Department of the Interior

The Florida Legislature will convene a special session Thursday in Tallahassee. It runs until noon August 15 or until lawmakers approve a new map of Florida’s congressional districts.

Voting rights groups claimed the boundaries, redrawn in 2012 as part of the once-a-decade redistricting process, violated the state’s Fair Districts constitutional amendments, which were approved by voters in 2010.

Leon County Circuit Judge Terry Lewis agreed, ruling that two congressional districts -- represented by Jacksonville Democrat Corrine Brown and Winter Garden Republican Daniel Webster -- are unconstitutional because they were drawn to benefit the incumbents. So the entire congressional map must be redrawn.

Further complicating the process for Florida’s 67 supervisors of elections, absentee ballots for the August primary have already been mailed to more than a million Floridians as well as thousands of military personnel overseas.

We spoke with Dr. Susan MacManus, a well known political scientist and professor at the University of South Florida in Tampa.

How rare is this? Have other states dealt with this sort of thing or is Florida setting a precedent here?
Other states have had contested congressional [maps] as well as state Senate and state House maps. The unusual thing here is two-fold: the timing so close to an election when absentee ballots have already been mailed out and returned, and the constitutional amendment – the Fair Districts amendment -  which is unique, and if it is successful in Florida it will be implemented in a lot of other places.

One of the districts the judge cited belongs to Democratic Congresswoman Corrine Brown. Her district... stretches from Jacksonville to parts of Gainesville and Orlando. What’s interesting is that Florida’s Republican-controlled Legislature is accused of drawing boundaries to help two incumbents – one of them a Democrat. Why might Republicans want to help a Democrat?

Congresswoman Corrine Brown’s district is a majority-minority district. The cause of the [snake-shaped] district goes back several decades, when the Supreme Court of the United States was ruling that states had to draw majority-minority districts where possible. So this has a long-standing status.

Brown says one of the reasons Florida redraws the voting maps every 10 years is to maintain minority access districts. Is she right?

It goes back to the federal Voting Rights Act. That has included minority access districts, which means that the composition of a district is such that minorities have an equal opportunity to elect a candidate of their choice. So it goes back to a federal congressional act. Federal law on congressional elections trumps state law.

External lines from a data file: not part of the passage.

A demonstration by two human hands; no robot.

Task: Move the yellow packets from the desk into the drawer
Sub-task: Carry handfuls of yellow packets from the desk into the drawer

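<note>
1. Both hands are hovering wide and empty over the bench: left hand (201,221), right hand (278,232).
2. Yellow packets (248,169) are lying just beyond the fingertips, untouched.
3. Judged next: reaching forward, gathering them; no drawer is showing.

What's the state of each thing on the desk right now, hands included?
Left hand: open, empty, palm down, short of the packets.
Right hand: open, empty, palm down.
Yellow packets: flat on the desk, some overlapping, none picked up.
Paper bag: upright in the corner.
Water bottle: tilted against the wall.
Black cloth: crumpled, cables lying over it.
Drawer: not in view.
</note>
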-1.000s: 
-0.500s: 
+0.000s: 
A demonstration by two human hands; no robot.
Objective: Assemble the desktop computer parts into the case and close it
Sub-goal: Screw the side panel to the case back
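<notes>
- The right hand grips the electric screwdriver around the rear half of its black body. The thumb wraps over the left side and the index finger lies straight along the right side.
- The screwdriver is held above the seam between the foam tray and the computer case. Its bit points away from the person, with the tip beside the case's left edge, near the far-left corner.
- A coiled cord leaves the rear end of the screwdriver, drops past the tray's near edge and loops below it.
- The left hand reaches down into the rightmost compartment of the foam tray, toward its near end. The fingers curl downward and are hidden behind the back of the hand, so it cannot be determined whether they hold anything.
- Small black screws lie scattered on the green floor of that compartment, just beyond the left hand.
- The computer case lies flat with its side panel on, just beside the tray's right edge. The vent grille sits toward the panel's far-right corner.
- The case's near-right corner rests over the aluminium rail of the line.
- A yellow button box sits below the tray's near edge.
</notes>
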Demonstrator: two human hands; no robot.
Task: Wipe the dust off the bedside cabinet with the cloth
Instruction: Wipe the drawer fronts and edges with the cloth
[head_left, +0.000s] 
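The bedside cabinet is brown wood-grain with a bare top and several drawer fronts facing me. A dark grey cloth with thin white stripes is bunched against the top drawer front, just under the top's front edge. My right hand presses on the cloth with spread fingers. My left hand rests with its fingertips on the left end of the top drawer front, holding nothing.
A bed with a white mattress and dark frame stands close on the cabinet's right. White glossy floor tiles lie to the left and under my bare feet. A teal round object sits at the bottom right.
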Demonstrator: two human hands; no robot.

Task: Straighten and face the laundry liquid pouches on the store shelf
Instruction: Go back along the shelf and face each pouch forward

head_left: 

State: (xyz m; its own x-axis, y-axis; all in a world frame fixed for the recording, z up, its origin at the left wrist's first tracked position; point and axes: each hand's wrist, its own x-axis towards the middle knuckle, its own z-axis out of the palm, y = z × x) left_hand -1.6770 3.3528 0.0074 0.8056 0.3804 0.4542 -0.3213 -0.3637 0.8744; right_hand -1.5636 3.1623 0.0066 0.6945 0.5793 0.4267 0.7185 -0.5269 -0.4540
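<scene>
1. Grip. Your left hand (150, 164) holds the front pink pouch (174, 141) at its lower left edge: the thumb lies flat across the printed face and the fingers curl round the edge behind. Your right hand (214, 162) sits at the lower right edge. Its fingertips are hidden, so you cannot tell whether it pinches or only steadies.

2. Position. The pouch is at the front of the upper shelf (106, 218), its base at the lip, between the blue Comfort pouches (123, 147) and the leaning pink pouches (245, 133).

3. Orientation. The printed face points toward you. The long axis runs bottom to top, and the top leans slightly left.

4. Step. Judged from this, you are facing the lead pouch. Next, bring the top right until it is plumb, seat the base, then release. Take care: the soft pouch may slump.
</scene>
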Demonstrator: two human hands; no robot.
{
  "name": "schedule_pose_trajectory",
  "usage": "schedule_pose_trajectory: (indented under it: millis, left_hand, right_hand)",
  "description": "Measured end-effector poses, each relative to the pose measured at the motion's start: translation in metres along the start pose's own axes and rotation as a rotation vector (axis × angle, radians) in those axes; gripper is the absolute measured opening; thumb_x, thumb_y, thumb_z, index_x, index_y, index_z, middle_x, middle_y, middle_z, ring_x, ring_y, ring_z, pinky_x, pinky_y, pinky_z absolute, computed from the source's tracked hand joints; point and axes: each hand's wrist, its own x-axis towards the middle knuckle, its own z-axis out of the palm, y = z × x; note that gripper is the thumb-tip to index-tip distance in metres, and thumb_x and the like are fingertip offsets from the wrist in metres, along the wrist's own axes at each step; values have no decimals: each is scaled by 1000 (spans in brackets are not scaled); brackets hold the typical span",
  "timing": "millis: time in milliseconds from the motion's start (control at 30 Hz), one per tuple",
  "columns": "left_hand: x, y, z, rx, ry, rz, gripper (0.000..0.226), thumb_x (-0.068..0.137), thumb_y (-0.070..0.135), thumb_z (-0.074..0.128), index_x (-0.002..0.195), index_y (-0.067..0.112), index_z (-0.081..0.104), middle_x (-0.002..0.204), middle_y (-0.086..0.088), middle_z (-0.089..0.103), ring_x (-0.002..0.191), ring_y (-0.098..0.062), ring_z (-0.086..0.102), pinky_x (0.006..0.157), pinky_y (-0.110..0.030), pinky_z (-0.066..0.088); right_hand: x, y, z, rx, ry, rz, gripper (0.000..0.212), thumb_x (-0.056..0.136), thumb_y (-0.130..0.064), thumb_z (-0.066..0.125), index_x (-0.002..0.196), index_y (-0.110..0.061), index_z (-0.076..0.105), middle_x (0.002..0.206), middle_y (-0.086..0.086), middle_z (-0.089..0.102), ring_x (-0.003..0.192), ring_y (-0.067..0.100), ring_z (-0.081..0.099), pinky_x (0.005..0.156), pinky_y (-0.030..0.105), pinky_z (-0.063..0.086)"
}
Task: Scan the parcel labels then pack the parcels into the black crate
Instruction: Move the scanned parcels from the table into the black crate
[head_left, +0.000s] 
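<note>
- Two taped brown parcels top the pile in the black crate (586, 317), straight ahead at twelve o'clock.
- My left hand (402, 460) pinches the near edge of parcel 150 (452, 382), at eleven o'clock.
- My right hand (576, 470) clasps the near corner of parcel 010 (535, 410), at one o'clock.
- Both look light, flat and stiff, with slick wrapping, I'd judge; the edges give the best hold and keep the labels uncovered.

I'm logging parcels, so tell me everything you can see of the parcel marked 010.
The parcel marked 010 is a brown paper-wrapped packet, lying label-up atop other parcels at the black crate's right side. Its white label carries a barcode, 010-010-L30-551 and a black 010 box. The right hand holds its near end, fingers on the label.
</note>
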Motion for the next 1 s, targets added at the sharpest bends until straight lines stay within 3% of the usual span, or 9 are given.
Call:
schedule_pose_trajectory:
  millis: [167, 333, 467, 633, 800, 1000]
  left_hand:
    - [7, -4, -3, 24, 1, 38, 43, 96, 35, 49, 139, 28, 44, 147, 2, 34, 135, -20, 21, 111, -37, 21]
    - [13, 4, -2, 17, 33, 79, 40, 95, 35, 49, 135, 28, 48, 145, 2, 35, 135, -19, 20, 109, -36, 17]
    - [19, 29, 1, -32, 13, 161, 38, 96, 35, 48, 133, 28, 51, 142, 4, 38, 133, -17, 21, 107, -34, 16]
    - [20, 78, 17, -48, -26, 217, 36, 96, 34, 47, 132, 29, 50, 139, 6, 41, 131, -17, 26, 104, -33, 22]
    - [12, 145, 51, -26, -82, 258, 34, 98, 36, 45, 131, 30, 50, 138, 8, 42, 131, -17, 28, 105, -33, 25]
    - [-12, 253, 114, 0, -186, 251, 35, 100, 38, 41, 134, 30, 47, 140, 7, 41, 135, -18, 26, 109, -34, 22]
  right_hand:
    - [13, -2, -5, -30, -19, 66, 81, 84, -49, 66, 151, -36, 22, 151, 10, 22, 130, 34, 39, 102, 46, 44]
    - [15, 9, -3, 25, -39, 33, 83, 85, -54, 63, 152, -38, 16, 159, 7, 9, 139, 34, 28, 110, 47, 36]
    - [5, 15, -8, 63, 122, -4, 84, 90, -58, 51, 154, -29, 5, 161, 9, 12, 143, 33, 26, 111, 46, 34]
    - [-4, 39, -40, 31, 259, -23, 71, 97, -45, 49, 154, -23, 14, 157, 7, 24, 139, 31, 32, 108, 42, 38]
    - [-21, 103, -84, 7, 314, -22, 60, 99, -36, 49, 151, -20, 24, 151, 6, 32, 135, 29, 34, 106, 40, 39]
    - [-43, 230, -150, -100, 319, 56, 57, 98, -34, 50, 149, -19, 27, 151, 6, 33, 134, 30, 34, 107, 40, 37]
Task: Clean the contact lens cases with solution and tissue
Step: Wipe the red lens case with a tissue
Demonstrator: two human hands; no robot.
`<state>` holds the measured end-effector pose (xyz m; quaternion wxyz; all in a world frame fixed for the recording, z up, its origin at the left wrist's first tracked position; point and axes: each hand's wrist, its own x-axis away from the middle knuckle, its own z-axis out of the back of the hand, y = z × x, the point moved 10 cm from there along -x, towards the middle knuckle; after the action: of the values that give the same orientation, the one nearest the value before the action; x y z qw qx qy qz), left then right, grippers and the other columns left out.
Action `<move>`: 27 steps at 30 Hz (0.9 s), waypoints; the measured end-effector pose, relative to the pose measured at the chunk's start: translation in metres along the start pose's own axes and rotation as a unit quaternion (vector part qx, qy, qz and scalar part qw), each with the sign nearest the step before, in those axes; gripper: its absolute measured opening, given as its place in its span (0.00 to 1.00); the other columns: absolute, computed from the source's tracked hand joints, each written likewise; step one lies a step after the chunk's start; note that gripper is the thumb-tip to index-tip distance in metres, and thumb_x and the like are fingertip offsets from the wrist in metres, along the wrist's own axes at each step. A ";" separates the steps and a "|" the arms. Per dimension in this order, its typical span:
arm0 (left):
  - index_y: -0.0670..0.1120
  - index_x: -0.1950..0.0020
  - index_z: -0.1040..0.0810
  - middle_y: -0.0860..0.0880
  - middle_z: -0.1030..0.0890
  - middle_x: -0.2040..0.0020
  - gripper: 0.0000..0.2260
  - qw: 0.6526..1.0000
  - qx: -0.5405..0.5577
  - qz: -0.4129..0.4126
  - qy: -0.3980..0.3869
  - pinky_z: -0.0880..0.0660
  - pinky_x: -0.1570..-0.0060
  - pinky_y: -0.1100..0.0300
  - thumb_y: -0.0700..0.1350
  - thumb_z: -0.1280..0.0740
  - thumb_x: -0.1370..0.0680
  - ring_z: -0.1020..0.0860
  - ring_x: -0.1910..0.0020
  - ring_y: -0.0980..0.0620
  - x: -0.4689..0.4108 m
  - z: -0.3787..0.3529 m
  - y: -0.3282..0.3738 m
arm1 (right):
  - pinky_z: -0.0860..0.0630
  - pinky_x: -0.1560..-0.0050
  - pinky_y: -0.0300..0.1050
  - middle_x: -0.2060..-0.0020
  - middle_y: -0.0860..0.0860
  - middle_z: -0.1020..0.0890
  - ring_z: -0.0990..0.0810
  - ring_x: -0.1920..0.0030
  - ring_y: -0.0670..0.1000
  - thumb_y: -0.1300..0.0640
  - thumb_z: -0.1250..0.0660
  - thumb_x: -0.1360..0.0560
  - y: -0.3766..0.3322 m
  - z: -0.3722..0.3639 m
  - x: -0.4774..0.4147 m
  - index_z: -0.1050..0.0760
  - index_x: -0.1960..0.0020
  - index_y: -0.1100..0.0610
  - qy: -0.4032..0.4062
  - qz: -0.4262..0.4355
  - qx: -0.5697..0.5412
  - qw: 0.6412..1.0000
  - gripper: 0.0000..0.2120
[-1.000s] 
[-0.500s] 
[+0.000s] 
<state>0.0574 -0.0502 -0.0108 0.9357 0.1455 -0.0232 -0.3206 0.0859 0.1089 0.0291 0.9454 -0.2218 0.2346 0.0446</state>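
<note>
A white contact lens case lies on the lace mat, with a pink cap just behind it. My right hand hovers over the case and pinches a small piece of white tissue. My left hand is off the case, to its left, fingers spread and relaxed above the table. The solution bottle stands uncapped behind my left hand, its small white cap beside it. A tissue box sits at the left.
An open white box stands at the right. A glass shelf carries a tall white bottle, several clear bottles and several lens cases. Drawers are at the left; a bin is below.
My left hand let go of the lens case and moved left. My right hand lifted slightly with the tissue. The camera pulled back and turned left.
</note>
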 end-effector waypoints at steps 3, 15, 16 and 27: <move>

The Fair Districts amendments require the Legislature to draw districts that are compact and they shouldn’t favor an incumbent or a political party. Is that really possible, and do you think we’re looking at endless lawsuits here?

Many of the components of the Fair Districts amendments actually do conflict with each other, because also part of the Fair Districts amendments was that things would not be drawn to the detriment of minorities under the federal Voting Rights Act. It’s why so many people do expect that this case will not be end all case. It leaves a lot of people feeling that there’s not going to be a new resolution to this before the August 26 primary.